◆ Problem statement ◆
A word-for-word copy of the data, pictures excluded, is what this task asks for.

*** Begin section ***

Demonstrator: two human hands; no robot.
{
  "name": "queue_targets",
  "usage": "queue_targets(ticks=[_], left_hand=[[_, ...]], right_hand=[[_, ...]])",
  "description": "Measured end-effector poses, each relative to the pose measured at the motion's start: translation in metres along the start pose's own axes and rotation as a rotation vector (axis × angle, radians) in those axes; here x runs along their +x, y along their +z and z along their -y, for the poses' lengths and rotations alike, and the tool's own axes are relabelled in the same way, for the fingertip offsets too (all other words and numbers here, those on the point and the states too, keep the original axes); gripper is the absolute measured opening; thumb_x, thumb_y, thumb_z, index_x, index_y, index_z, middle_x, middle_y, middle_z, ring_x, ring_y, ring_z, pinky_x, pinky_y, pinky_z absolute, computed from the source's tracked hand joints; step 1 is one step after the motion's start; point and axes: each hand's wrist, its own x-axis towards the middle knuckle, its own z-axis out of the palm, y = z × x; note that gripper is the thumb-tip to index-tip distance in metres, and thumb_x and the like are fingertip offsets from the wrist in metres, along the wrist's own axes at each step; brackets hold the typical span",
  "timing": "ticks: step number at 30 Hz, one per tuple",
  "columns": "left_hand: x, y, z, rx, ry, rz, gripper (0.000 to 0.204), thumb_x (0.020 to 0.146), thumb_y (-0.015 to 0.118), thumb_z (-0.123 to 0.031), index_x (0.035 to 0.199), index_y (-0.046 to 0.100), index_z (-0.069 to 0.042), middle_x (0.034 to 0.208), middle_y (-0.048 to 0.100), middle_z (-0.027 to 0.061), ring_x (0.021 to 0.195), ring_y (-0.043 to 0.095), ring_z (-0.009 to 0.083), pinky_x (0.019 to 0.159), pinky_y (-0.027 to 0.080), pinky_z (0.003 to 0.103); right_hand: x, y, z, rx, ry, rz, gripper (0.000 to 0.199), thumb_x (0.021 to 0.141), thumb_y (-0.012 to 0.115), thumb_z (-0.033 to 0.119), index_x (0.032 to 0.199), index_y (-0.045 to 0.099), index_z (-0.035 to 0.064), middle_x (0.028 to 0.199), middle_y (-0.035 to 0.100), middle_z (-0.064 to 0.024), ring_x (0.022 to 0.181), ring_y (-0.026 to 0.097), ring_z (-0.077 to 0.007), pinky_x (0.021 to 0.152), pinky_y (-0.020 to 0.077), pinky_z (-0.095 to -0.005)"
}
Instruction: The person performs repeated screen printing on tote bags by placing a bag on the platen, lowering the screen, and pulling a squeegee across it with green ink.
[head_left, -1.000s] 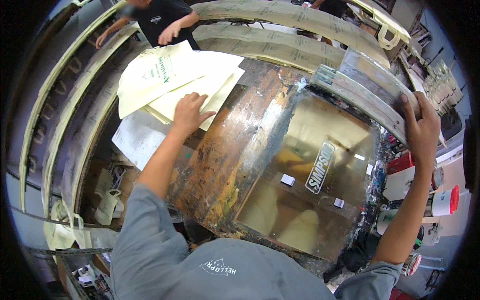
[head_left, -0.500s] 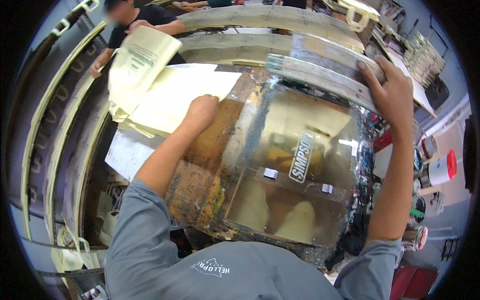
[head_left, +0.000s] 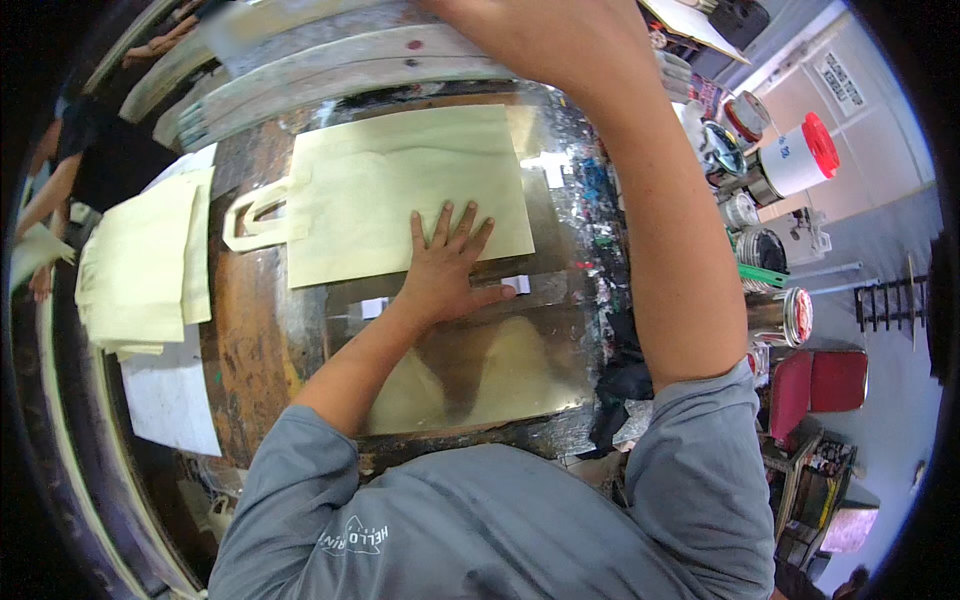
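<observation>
A pale yellow tote bag lies flat on a shiny, see-through plate, its handles pointing left. My left hand rests palm down on the bag's near edge, fingers spread. Its thumb reaches past the edge to a small white tab. Another white tab sits on the plate to the left. My right hand is at the top edge of the view, beside a raised wooden frame bar. Its fingers are cut off, so its grip is hidden.
A stack of pale yellow bags lies at the left of the paint-stained table. Paint cans and a red-lidded white tub stand on the right. Beyond them is a red chair. A co-worker's arm shows at far left.
A tote bag now covers the upper part of the plate. My left hand has moved from the stack onto it and opened. The view has turned, and the right hand is now mostly out of sight.
</observation>
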Motion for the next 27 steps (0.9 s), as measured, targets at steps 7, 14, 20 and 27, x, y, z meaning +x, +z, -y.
queue_targets(ticks=[7,14,20,27], left_hand=[[0.004,0.015,-0.05,-0.077,-0.013,-0.105,0.118,0.083,0.048,-0.095,0.165,0.043,-0.01,0.175,0.028,0.0211,0.163,0.014,0.047,0.122,-0.003,0.079],[-0.024,-0.041,-0.024,-0.349,-0.223,-0.453,0.103,0.087,0.073,-0.07,0.163,0.043,-0.007,0.163,0.045,0.0238,0.152,0.039,0.0427,0.123,0.024,0.066],[-0.102,-0.172,0.063,-1.315,-0.496,-0.653,0.087,0.076,0.099,-0.018,0.149,0.055,0.001,0.125,0.073,0.0148,0.111,0.072,0.0207,0.098,0.058,0.035],[-0.158,-0.048,0.057,-0.707,-0.536,-0.555,0.111,0.063,0.103,-0.036,0.155,0.052,-0.001,0.121,0.076,0.0138,0.11,0.066,0.0292,0.103,0.047,0.041]], right_hand=[[-0.01,0.002,-0.013,0.116,-0.121,-0.059,0.066,0.106,0.045,0.071,0.097,0.066,0.0087,0.076,0.06,-0.0031,0.075,0.056,-0.0169,0.082,0.0476,-0.0388],[-0.002,0.029,-0.016,-0.012,-0.135,-0.22,0.068,0.104,0.047,0.075,0.083,0.062,0.0116,0.069,0.056,-0.001,0.065,0.05,-0.0164,0.07,0.0446,-0.0377],[-0.083,0.063,-0.019,-0.104,-0.204,-0.043,0.06,0.088,0.077,0.053,0.126,0.061,0.0085,0.111,0.068,-0.013,0.109,0.066,-0.0343,0.091,0.0455,-0.0542],[-0.158,0.12,-0.02,0.012,-0.113,0.187,0.062,0.073,0.092,0.032,0.121,0.057,0.0118,0.107,0.062,-0.0098,0.106,0.061,-0.0326,0.088,0.0396,-0.049]])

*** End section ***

◆ Completed task ◆
Demonstrator: two human hands; no robot.
{
  "name": "queue_targets",
  "usage": "queue_targets(ticks=[_], left_hand=[[_, ...]], right_hand=[[_, ...]])",
  "description": "Measured end-effector poses, each relative to the pose measured at the motion's start: translation in metres along the start pose's own axes and rotation as a rotation vector (axis × angle, radians) in those axes; here x runs along their +x, y along their +z and z along their -y, for the poses' lengths and rotations alike, and the tool's own axes are relabelled in the same way, for the fingertip offsets too (all other words and numbers here, those on the point and the states too, keep the original axes); gripper is the absolute measured opening; thumb_x, thumb_y, thumb_z, index_x, index_y, index_z, middle_x, middle_y, middle_z, ring_x, ring_y, ring_z, pinky_x, pinky_y, pinky_z absolute, computed from the source's tracked hand joints; step 1 is one step after the motion's start; point and axes: each hand's wrist, its own x-axis towards the middle knuckle, its own z-axis out of the palm, y = z × x; note that gripper is the thumb-tip to index-tip distance in metres, and thumb_x and the like are fingertip offsets from the wrist in metres, along the wrist's own axes at each step; brackets hold the typical span",
  "timing": "ticks: step number at 30 Hz, one per tuple",
  "columns": "left_hand: x, y, z, rx, ry, rz, gripper (0.000 to 0.204), thumb_x (0.020 to 0.146), thumb_y (-0.015 to 0.118), thumb_z (-0.123 to 0.031), index_x (0.035 to 0.199), index_y (-0.046 to 0.100), index_z (-0.069 to 0.042), middle_x (0.034 to 0.208), middle_y (-0.048 to 0.100), middle_z (-0.027 to 0.061), ring_x (0.021 to 0.195), ring_y (-0.043 to 0.095), ring_z (-0.009 to 0.083), pinky_x (0.019 to 0.159), pinky_y (-0.027 to 0.080), pinky_z (0.003 to 0.103); right_hand: x, y, z, rx, ry, rz, gripper (0.000 to 0.199), thumb_x (0.021 to 0.141), thumb_y (-0.012 to 0.115), thumb_z (-0.033 to 0.119), index_x (0.032 to 0.199), index_y (-0.045 to 0.099), index_z (-0.035 to 0.064), middle_x (0.028 to 0.199), middle_y (-0.035 to 0.100), middle_z (-0.064 to 0.024), ring_x (0.022 to 0.181), ring_y (-0.026 to 0.097), ring_z (-0.077 to 0.007), pinky_x (0.021 to 0.152), pinky_y (-0.020 to 0.077), pinky_z (-0.095 to -0.005)"
}
Instruction: The person performs repeated screen printing on tote bags by placing a bag on the platen, lowering the screen, and pulling a squeegee across it with green ink.
[head_left, -1.000s] 
[head_left, -0.500s] 
[head_left, +0.000s] 
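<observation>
A pale yellow tote bag lies flat on a shiny, see-through plate, its handles pointing left. My left hand rests palm down on the bag's near edge, fingers spread. Its thumb reaches past the edge to a small white tab. Another white tab sits on the plate to the left. My right hand is at the top edge of the view, beside a raised wooden frame bar. Its fingers are cut off, so its grip is hidden.
A stack of pale yellow bags lies at the left of the paint-stained table. Paint cans and a red-lidded white tub stand on the right. Beyond them is a red chair. A co-worker's arm shows at far left.
A tote bag now covers the upper part of the plate. My left hand has moved from the stack onto it and opened. The view has turned, and the right hand is now mostly out of sight.
</observation>
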Motion for the next 27 steps (0.9 s), as measured, targets at steps 7, 14, 20 and 27, x, y, z meaning +x, +z, -y.
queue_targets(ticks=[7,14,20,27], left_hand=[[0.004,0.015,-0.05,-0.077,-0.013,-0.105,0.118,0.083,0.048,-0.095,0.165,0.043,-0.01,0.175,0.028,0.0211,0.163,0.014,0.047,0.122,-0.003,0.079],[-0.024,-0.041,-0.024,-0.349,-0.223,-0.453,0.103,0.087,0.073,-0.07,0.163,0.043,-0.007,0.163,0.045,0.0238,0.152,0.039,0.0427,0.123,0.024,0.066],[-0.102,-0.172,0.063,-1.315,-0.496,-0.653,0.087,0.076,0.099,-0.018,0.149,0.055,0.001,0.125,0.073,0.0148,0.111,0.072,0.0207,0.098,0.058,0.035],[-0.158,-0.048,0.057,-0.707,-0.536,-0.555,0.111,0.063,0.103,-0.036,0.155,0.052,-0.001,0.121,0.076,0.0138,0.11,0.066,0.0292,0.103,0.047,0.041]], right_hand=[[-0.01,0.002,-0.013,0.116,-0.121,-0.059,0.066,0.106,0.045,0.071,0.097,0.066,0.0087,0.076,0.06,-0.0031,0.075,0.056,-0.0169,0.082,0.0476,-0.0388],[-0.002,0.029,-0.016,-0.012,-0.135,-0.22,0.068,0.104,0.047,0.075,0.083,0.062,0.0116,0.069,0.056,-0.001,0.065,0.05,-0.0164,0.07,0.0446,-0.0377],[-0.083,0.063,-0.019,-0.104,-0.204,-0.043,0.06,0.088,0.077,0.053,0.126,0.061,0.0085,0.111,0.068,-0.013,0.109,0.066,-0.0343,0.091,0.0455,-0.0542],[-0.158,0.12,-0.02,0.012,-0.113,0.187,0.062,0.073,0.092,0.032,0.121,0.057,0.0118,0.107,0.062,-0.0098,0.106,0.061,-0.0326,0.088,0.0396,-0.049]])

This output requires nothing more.